Problem details: All that should be output is the block of lines below from the line with "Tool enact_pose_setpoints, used" to the line with "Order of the", both included, exactly as written.

Material provided:

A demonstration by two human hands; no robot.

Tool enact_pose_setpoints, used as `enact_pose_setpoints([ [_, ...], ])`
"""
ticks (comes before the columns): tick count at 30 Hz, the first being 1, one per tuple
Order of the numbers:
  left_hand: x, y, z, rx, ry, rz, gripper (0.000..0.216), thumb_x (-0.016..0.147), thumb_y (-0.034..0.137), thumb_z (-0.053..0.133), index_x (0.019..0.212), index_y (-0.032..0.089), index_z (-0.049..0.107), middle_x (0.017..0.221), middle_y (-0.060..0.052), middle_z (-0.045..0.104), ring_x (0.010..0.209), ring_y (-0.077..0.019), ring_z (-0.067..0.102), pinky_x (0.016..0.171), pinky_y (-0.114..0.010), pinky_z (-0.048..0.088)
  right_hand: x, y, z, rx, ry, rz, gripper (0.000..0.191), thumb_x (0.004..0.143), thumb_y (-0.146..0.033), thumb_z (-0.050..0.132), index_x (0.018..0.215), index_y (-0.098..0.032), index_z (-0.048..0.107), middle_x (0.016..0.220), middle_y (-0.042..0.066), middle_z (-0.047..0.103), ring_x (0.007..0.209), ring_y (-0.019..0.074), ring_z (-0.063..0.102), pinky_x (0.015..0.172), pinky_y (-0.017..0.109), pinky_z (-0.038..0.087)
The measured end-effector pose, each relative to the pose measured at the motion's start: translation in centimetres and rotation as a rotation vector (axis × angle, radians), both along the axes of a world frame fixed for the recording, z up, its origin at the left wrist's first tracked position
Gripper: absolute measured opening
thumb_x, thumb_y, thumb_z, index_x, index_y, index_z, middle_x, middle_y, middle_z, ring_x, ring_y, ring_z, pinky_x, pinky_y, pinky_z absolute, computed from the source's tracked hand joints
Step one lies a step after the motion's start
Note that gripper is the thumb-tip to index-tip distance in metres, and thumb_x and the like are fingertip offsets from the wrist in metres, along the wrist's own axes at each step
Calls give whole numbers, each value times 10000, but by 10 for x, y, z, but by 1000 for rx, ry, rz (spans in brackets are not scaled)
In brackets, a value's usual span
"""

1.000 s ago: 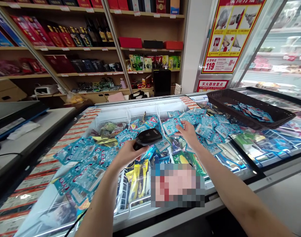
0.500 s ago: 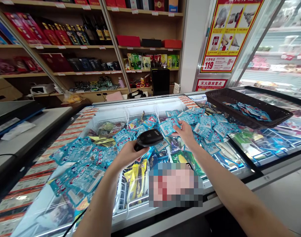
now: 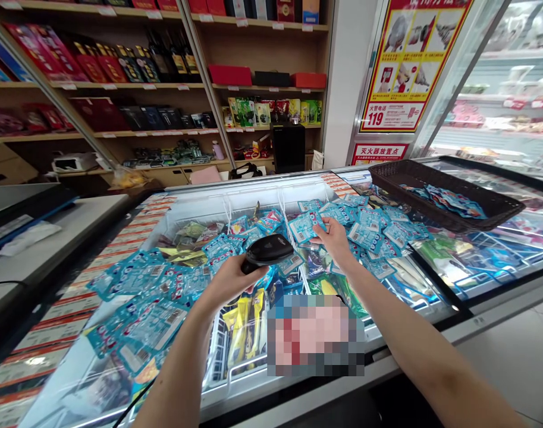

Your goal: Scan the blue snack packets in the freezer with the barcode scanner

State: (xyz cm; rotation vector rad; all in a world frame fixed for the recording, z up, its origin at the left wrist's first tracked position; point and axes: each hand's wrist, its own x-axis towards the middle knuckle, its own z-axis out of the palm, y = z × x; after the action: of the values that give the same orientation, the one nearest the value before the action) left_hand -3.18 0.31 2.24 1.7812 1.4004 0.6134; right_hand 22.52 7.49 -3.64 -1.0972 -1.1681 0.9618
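Note:
My left hand (image 3: 229, 280) is closed round the grip of a black barcode scanner (image 3: 267, 249), whose head points toward the right. My right hand (image 3: 335, 239) pinches a blue snack packet (image 3: 305, 226) by its edge, holding it tilted just in front of the scanner head. Both hands hover over a chest freezer (image 3: 235, 196) whose glass lid is strewn with many identical blue packets: one pile (image 3: 141, 297) lies at the left, another (image 3: 378, 229) at the right.
A dark woven basket (image 3: 445, 193) with several blue packets sits on the freezer at the right. A white counter (image 3: 66, 232) stands at the left. Shelves of boxed goods (image 3: 119, 65) fill the back wall. A blurred patch (image 3: 316, 336) covers the freezer's front.
The view has shifted slightly. The packet in my right hand has moved a little to the left, closer to the scanner head. My left hand stays nearly still.

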Motion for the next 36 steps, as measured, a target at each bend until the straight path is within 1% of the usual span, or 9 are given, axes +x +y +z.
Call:
enact_pose_setpoints([
  [8,-13,8,-7,104,29,109,327,719,481,606,693,155,596,474,-19,584,443,-155,532,450,-238,354,42,19,0,125,-192,-288,536,769,-448,530,1218,-180,415,1005,100,599,724,212,635,646,398,556],
  [11,-18,9,-8,112,33,156,350,723,499,599,706,150,594,470,-17,580,434,-148,517,437,-233,337,60,24,0,152,-367,-467,530,792,-388,503,1258,-159,396,1107,141,572,822,238,627,751,428,511],
  [15,-19,6,-7,102,30,180,367,725,509,598,737,143,597,483,-16,582,431,-147,515,430,-232,338,74,26,-1,165,-592,-616,495,807,-308,484,1258,-114,419,1165,172,550,1065,277,529,918,454,401],
  [20,-17,1,-4,108,33,230,382,729,522,588,738,140,592,502,-20,596,454,-154,534,449,-234,352,69,16,7,223,-843,-730,418,830,-262,471,1223,-120,484,1355,179,390,1248,303,343,992,486,294],
  [22,-15,-1,-2,106,39,248,391,721,527,593,743,136,593,501,-18,595,455,-156,535,449,-235,353,56,7,12,285,-934,-660,380,860,-265,449,1213,-136,505,1313,162,444,1221,289,370,988,480,292],
  [27,-12,-4,2,119,50,281,388,709,523,604,709,135,588,486,-13,584,453,-153,533,456,-235,354,10,-12,16,488,-1161,-136,331,893,-378,449,1128,-200,600,1161,99,576,1098,245,479,974,414,322],
  [31,-17,-2,-2,113,42,249,383,730,522,582,721,139,591,489,-11,585,443,-137,512,447,-229,342,-11,-15,9,504,-1260,165,520,863,-509,459,1284,-205,491,1305,101,506,1201,266,430,997,424,306],
  [34,-22,0,-6,110,29,215,390,738,524,574,759,135,597,504,-13,594,447,-135,511,447,-229,341,-16,-15,2,509,-1306,340,628,865,-532,441,1397,-218,329,1411,86,405,1304,263,332,1063,456,210],
  [36,-24,1,-8,107,19,204,397,742,525,570,769,130,599,510,-17,596,461,-141,524,458,-233,353,-18,-15,-1,515,-1315,418,606,875,-513,436,1403,-245,311,1433,65,375,1324,258,307,1091,480,126],
])
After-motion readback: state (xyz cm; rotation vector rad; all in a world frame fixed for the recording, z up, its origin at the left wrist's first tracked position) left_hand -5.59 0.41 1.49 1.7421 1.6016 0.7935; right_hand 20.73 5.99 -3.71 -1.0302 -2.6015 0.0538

Result of the task:
Tool enact_pose_setpoints, used as `enact_pose_setpoints([ [_, ...], ])`
"""
ticks (comes before the columns): tick count at 30 Hz, the first being 1, one per tuple
Order of the numbers:

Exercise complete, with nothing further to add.